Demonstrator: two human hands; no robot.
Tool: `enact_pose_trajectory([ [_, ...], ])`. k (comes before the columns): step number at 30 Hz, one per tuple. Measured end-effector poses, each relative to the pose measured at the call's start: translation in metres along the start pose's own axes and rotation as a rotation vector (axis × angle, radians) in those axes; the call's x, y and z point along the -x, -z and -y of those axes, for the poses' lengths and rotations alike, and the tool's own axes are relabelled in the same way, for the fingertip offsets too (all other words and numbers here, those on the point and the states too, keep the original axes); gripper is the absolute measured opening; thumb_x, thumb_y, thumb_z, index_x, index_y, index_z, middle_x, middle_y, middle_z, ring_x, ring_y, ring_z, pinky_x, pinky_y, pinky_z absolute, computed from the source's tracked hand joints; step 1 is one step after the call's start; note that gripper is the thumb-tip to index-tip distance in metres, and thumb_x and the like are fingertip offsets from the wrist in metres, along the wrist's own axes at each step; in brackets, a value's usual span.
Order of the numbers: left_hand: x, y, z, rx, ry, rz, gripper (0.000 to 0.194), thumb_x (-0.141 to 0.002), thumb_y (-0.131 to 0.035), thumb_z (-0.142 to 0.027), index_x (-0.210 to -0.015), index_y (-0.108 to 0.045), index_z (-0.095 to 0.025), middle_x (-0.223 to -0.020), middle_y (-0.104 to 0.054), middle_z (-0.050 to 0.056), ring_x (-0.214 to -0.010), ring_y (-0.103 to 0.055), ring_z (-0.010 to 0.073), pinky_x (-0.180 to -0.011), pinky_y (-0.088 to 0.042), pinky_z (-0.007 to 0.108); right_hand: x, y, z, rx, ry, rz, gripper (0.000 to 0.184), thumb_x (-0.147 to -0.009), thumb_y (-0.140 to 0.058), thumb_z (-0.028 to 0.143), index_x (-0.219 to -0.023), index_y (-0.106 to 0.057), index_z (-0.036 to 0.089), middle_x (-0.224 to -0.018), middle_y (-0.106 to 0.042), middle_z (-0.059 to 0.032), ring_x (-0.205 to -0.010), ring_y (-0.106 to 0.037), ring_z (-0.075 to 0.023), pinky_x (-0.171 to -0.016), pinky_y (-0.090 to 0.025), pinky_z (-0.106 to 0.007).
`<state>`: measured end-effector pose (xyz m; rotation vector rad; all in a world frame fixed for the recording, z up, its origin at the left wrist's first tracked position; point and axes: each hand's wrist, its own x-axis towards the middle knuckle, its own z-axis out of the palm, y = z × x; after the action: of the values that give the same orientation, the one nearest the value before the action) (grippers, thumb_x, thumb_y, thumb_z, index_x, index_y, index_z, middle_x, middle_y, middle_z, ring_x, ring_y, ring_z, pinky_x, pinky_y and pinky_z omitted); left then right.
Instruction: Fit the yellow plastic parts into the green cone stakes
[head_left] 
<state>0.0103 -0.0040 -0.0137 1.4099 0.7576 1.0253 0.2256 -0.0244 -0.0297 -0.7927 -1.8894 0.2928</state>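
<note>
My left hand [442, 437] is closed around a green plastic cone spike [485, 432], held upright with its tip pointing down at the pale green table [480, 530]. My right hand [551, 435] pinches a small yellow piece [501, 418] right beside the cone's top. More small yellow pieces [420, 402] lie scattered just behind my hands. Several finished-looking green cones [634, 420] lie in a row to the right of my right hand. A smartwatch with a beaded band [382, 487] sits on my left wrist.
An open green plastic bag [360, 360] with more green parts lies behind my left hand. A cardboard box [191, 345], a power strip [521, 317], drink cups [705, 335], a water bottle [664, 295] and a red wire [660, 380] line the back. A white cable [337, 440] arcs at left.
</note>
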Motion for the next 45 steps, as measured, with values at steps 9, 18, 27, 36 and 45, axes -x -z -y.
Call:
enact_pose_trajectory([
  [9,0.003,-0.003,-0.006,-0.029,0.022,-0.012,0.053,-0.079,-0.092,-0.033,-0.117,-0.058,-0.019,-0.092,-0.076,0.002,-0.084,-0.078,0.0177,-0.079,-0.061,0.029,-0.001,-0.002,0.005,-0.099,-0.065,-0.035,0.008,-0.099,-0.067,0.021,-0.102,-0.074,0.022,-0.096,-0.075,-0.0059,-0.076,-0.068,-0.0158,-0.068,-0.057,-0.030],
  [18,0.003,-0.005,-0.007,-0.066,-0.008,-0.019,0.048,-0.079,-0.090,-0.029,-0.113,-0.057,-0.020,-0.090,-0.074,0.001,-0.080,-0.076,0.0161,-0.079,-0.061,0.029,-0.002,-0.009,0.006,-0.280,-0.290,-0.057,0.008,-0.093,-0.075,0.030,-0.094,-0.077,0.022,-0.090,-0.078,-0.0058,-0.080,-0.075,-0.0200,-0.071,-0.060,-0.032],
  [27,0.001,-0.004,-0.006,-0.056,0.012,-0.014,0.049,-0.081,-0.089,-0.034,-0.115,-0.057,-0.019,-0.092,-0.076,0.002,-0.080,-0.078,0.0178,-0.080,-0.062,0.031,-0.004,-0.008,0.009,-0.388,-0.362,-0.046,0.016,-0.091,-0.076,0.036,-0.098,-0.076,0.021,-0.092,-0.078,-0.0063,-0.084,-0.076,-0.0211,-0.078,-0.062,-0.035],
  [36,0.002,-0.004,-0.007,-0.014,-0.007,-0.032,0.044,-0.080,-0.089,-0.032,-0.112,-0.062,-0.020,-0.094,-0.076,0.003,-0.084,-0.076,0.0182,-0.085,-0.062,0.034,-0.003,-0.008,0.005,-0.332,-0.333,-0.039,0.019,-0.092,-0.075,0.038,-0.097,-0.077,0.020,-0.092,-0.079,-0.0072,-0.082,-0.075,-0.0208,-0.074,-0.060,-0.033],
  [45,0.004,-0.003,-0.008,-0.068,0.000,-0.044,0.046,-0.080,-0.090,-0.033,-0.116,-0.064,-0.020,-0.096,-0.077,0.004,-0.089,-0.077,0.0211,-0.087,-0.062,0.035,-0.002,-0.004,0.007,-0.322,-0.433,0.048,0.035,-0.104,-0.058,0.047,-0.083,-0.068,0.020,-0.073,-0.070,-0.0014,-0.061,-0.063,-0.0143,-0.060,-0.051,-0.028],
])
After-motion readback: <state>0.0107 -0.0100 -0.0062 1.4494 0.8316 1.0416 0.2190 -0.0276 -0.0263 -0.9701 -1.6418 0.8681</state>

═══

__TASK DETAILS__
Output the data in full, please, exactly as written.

__OUTPUT OF THE TASK__
Demonstrator: two human hands; no robot.
Tool: `enact_pose_trajectory([ [_, ...], ])`. k (comes before the columns): step number at 30 Hz, one per tuple. Measured end-effector poses, each relative to the pose measured at the call's start: translation in metres along the start pose's own axes and rotation as a rotation vector (axis × angle, radians) in those axes; the call's x, y and z point along the -x, -z and -y of those axes, for the poses' lengths and rotations alike, and the tool's own axes are relabelled in the same way, for the fingertip offsets too (all other words and numbers here, those on the point and the states too, keep the original axes); gripper is the absolute measured opening; thumb_x, thumb_y, thumb_z, index_x, index_y, index_z, middle_x, middle_y, middle_z, ring_x, ring_y, ring_z, pinky_x, pinky_y, pinky_z absolute, computed from the source's tracked hand joints; step 1 is one step after the call's start; note that gripper is the thumb-tip to index-tip distance in metres, and thumb_x and the like are fingertip offsets from the wrist in metres, along the wrist's own axes at each step; in brackets, a value's usual span.
Order of the numbers: left_hand: x, y, z, rx, ry, rz, gripper (0.000 to 0.194), thumb_x (-0.141 to 0.002), thumb_y (-0.131 to 0.035), thumb_z (-0.142 to 0.027), index_x (-0.210 to -0.015), index_y (-0.108 to 0.045), index_z (-0.095 to 0.025), middle_x (-0.223 to -0.020), middle_y (-0.104 to 0.054), middle_z (-0.050 to 0.056), ring_x (-0.214 to -0.010), ring_y (-0.103 to 0.055), ring_z (-0.010 to 0.073), pinky_x (-0.180 to -0.011), pinky_y (-0.088 to 0.042), pinky_z (-0.007 to 0.108); right_hand: x, y, z, rx, ry, rz, gripper (0.000 to 0.184), thumb_x (-0.147 to -0.009), thumb_y (-0.140 to 0.058), thumb_z (-0.028 to 0.143), index_x (-0.219 to -0.023), index_y (-0.106 to 0.057), index_z (-0.036 to 0.089), middle_x (-0.224 to -0.018), middle_y (-0.106 to 0.042), middle_z (-0.059 to 0.032), ring_x (-0.205 to -0.010), ring_y (-0.106 to 0.037), ring_z (-0.075 to 0.023), pinky_x (-0.171 to -0.016), pinky_y (-0.090 to 0.025), pinky_z (-0.106 to 0.007).
`<state>`: measured end-effector pose (xyz m; rotation vector rad; all in a world frame fixed for the recording, z up, its origin at the left wrist's first tracked position; point and axes: each hand's wrist, its own x-axis towards the middle knuckle, its own z-axis out of the palm, y = z × x; after the action: of the values that give the same orientation, the one nearest the value before the action) (grippers, thumb_x, thumb_y, thumb_z, index_x, index_y, index_z, middle_x, middle_y, middle_z, ring_x, ring_y, ring_z, pinky_x, pinky_y and pinky_z omitted); left then right.
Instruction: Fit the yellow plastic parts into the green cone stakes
[head_left] 
<state>0.0103 -0.0040 -0.0137 1.4099 0.7576 1.0253 0.2256 -0.0244 -0.0297 -0.7927 -1.8894 0.2928</state>
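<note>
My left hand [442, 437] is closed around a green plastic cone spike [485, 432], held upright with its tip pointing down at the pale green table [480, 530]. My right hand [551, 435] pinches a small yellow piece [501, 418] right beside the cone's top. More small yellow pieces [420, 402] lie scattered just behind my hands. Several finished-looking green cones [634, 420] lie in a row to the right of my right hand. A smartwatch with a beaded band [382, 487] sits on my left wrist.
An open green plastic bag [360, 360] with more green parts lies behind my left hand. A cardboard box [191, 345], a power strip [521, 317], drink cups [705, 335], a water bottle [664, 295] and a red wire [660, 380] line the back. A white cable [337, 440] arcs at left.
</note>
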Motion for the next 45 steps, as measured, with values at steps 9, 18, 27, 36 and 45, axes -x -z -y.
Call:
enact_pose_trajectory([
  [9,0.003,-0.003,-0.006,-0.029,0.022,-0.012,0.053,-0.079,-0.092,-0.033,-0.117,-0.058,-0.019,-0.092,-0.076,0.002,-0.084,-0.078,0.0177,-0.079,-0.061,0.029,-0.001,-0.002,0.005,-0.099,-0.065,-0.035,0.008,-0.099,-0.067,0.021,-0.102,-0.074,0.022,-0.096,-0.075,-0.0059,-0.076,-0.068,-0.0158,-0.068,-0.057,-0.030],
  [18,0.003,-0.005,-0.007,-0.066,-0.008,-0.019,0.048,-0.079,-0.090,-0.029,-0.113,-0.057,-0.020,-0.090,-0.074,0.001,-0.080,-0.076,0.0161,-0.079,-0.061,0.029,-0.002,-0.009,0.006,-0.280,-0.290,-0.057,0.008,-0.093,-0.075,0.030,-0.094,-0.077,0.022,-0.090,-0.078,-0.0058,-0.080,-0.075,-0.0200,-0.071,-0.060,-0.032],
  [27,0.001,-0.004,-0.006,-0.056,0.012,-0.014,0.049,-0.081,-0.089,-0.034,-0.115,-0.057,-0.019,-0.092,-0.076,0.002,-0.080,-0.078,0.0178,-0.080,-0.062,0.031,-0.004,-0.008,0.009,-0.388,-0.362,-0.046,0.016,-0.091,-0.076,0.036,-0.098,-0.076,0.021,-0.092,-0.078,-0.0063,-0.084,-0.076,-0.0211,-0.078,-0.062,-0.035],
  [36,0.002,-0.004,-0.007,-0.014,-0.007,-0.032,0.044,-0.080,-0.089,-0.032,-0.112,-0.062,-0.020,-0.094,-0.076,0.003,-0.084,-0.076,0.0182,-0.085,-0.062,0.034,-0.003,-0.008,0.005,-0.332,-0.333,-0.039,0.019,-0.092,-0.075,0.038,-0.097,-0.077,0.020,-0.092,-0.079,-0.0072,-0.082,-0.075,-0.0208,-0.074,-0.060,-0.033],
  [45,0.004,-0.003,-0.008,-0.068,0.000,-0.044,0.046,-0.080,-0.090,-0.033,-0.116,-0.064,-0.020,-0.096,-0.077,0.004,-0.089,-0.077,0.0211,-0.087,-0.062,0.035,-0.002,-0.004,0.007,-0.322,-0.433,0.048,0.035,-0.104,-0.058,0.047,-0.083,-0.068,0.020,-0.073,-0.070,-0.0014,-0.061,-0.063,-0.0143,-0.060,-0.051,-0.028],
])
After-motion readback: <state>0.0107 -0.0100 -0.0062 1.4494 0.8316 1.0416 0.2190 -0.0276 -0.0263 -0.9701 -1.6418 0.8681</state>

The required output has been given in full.